§ To do
The whole listing is to be restated, character for character.

§ Dataset excerpt
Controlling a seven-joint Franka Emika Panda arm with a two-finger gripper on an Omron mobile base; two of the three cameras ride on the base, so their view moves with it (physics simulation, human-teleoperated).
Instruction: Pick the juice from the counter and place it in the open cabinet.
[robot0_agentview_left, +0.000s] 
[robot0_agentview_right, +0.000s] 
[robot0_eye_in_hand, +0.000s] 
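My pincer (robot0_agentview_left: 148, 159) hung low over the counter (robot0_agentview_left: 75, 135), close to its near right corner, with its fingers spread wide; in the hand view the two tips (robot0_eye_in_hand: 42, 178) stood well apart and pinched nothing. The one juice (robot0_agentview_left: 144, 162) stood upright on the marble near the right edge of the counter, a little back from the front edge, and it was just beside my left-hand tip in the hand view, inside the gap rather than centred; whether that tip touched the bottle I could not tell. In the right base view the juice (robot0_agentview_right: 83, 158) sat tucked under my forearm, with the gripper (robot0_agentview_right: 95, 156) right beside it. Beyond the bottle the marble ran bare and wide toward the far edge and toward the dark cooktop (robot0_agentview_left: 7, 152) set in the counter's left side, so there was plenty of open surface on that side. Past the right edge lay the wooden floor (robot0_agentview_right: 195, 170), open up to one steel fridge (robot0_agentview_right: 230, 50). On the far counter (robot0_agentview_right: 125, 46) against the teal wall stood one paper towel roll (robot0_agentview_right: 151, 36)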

§ Exercise answer
Controlling a seven-joint Franka Emika Panda arm with a two-finger gripper on an Omron mobile base; two of the three cameras ride on the base, so their view moves with it (physics simulation, human-teleoperated).
Instruction: Pick the juice from the counter and place it in the open cabinet.
[robot0_agentview_left, +0.000s] 
[robot0_agentview_right, +0.000s] 
[robot0_eye_in_hand, +0.000s] 
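My pincer (robot0_agentview_left: 148, 159) hung low over the counter (robot0_agentview_left: 75, 135), close to its near right corner, with its fingers spread wide; in the hand view the two tips (robot0_eye_in_hand: 42, 178) stood well apart and pinched nothing. The one juice (robot0_agentview_left: 144, 162) stood upright on the marble near the right edge of the counter, a little back from the front edge, and it was just beside my left-hand tip in the hand view, inside the gap rather than centred; whether that tip touched the bottle I could not tell. In the right base view the juice (robot0_agentview_right: 83, 158) sat tucked under my forearm, with the gripper (robot0_agentview_right: 95, 156) right beside it. Beyond the bottle the marble ran bare and wide toward the far edge and toward the dark cooktop (robot0_agentview_left: 7, 152) set in the counter's left side, so there was plenty of open surface on that side. Past the right edge lay the wooden floor (robot0_agentview_right: 195, 170), open up to one steel fridge (robot0_agentview_right: 230, 50). On the far counter (robot0_agentview_right: 125, 46) against the teal wall stood one paper towel roll (robot0_agentview_right: 151, 36)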

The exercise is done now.